As Jo Littler has argued, however, in times of austerity and the dismantling of the welfare state these acts of ‘celanthropy’ are far from benevolent: these activities ‘do not innocently exist alongside larger systems of inequality, but are rather imbricated with and generated out of them’. The celebration of elite individuals such as the Prince, who donate large sums of money to causes such as youth unemployment – as the Prince’s Trust does with its emphasis on ‘getting young people into work’ – not only abdicates the state of its responsibility. It also obscures the deliberate decimation of vital services and safety nets for young people that has taken place under the current Conservative Government’s austerity programme.

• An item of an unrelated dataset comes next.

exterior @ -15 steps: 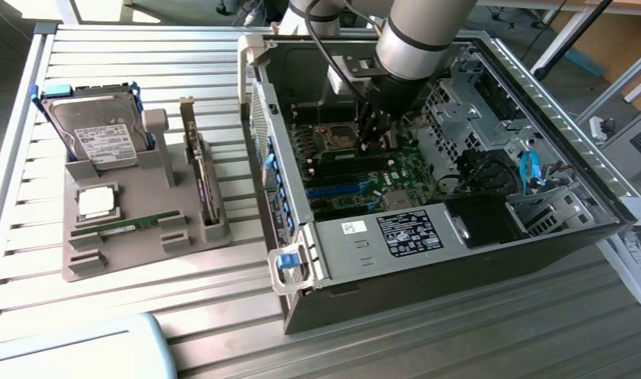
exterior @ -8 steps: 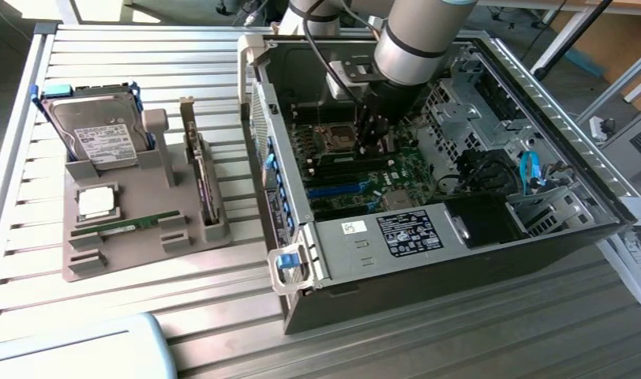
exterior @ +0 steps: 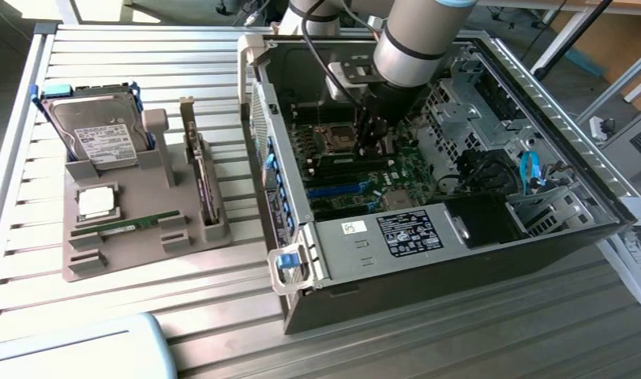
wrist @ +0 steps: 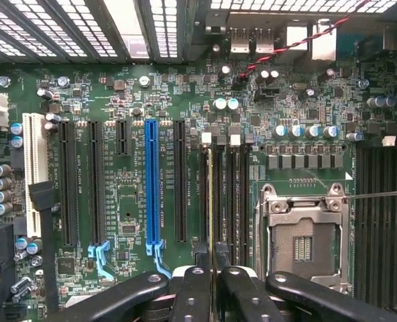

It’s the story of my life really, we have to overcome people who don’t see the point’

This latest television outing is part of a long history of mediations which work to make the Royals appear ‘just like us’, including Royal Family, It’s a Royal Knockout and Diana’s infamous confessional television interview with Martin Bashir. Such cultural representations – though always sites of struggle and contestation – are key mechanisms through which the immense wealth and power of this institution is legitimated. The monarchy are invested in maintaining power and sustaining public affection, and judging from the discussion on social media during and after broadcast (as the tweet above suggests), When Ant and Dec Met The Prince largely succeeded in this regard.

As we have suggested, the mediation of the Royals deserves critical cultural analysis, particularly given the current socio-political environment. As their wealth and power takes on new meaning against the backdrop of rampant neoliberalism, widening inequality and enforced austerity, the ideological implications of the Royal family represent a worthy and important ‘academic puzzle’. Other members of the Windsors – from ‘thrifty housewife’ and ‘commoner’ Kate Middleton to Prince Harry the rebellious ‘Lad’ – continue to trade on performances of ordinariness, relatability and democratisation. These characters will be the subject of our special panel ‘Celebrity elites and the cultural politics of austerity’ at this year’s Celebrity Studies conference.